Seulement quatre des 13 espèces de poissons à main ont été repérées au cours des 20 dernières années, selon Jemina Stuart-Smith, chargée de recherche à l’Institut d’études marines et antarctiques et responsable du projet de conservation des poissons à main. Elle a déclaré à Mongabay que cela soulève de graves inquiétudes quant à la survie de l’espèce. L’une des espèces disparues est le poisson à main de Ziebell, une espèce en danger critique d’extinction qui vit sur les récifs rocheux de la péninsule de Tasman. Elle n’a pas été repérée depuis 2007, et l’équipe du Handfish Conservation Project exhorte le public à signaler toute observation possible au cours des cinq dernières années.
« L’effort d’enquête autour de la Tasmanie dans le cadre d’un plus grand programme de surveillance marine a donné lieu à plus de 7653 enquêtes sous-marines depuis le début des années 1990 dans l’habitat de Red et Ziebell », a déclaré Stuart-Smith dans un courriel. « Aucun n’a été observé sur des sites supplémentaires à partir de ces relevés. »
Alors que le poisson à main de Ziebell a disparu, les défenseurs de l’environnement utilisent actuellement un certain nombre de techniques pour tenter de protéger les autres poissons à main en danger critique d’extinction, le rouge et le tacheté. Il s’agit notamment de la restauration et de la gestion de l’habitat, de campagnes de sensibilisation du public et de la possibilité de lancer un programme de reproduction en captivité, selon Stuart-Smith. Les scientifiques tentent également d’en apprendre le plus possible sur l’espèce pour éclairer ces efforts de conservation.

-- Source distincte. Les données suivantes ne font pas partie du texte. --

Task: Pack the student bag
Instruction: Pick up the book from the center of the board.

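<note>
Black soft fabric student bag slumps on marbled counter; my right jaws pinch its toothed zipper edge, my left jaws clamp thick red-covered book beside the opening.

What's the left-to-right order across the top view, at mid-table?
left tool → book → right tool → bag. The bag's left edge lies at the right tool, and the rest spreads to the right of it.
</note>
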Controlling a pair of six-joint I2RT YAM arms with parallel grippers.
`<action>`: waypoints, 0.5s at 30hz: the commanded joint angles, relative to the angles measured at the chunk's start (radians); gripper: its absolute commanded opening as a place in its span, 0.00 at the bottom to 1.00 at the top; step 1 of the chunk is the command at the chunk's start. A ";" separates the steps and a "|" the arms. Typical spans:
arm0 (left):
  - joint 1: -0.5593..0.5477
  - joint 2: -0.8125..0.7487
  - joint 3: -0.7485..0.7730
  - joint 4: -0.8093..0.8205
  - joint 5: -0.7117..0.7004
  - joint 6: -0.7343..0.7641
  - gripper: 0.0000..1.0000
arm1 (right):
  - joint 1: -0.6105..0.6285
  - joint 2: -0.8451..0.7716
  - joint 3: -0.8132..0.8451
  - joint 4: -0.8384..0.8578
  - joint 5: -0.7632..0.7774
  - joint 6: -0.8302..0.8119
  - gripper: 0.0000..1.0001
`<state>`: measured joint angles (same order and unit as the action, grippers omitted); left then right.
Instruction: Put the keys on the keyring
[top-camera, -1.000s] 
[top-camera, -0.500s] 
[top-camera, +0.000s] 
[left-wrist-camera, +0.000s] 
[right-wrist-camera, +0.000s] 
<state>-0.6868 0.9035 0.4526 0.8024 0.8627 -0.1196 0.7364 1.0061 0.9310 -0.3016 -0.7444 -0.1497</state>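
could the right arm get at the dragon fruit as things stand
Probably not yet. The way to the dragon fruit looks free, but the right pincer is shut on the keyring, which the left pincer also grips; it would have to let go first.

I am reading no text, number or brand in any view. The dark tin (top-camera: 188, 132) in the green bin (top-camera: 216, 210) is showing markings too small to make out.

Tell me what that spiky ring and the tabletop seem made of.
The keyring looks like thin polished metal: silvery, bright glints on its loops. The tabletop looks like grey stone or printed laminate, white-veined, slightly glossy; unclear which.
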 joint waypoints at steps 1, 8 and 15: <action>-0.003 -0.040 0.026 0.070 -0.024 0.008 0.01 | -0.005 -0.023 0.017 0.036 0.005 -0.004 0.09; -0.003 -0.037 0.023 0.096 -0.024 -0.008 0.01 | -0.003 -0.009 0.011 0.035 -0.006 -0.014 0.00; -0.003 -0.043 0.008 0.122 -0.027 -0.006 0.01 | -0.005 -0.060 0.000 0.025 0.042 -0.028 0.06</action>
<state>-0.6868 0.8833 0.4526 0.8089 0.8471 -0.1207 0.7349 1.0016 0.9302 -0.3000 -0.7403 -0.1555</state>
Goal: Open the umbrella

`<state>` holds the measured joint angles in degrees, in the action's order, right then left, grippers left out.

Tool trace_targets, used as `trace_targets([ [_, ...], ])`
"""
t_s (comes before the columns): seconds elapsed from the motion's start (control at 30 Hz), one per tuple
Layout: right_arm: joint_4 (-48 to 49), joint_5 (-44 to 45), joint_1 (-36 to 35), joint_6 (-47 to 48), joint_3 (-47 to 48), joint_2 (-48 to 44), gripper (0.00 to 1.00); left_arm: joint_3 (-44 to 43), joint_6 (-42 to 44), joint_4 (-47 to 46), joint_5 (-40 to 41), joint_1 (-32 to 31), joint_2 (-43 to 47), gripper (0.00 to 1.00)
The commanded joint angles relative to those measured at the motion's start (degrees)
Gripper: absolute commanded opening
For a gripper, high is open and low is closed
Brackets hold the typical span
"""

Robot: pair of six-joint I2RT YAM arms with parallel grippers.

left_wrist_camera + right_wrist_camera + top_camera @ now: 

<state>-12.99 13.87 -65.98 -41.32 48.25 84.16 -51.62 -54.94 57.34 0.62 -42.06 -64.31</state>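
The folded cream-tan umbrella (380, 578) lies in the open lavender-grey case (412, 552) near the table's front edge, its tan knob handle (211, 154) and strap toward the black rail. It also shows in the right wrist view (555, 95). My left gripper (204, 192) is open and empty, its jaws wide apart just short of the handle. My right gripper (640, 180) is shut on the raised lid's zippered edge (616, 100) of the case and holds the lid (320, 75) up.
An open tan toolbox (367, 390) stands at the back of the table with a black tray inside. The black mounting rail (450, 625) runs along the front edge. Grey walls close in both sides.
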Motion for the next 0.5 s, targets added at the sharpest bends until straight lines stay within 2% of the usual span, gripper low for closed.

« Je pense que les gens devraient s’inquiéter de l’extinction de toute espèce, en particulier celles que les humains sont susceptibles d’avoir causées », a déclaré Stuart-Smith. « Nous n’en savons pas assez sur le poisson à main pour savoir si son rôle écologique aura un impact sur les écosystèmes dont il fait partie ou s’il entraînera d’autres extinctions. Le poisson à main lisse s’est éteint avant que nous ayons eu la chance de l’étudier. »
« Alors que la plupart n’ont pas entendu parler du poisson à main, il est emblématique de la nécessité de protéger efficacement la biodiversité marine », a déclaré Meeuwig. « Alors que le poisson à main lisse est maintenant définitivement perdu pour nous, placer 30% des océans dans des parcs marins hautement protégés, à l’abri de l’exploitation, comme le recommande une grande partie de la communauté scientifique… permettra de s’assurer que d’autres espèces sauvages marines ne suivent pas le sort du poisson à main lisse, avec l’avantage supplémentaire de renforcer la résilience des océans face au changement climatique. »
Légende de l’image de bannière : Un poisson à main rouge en danger critique d’extinction. Image de Rick Stuart-Smith.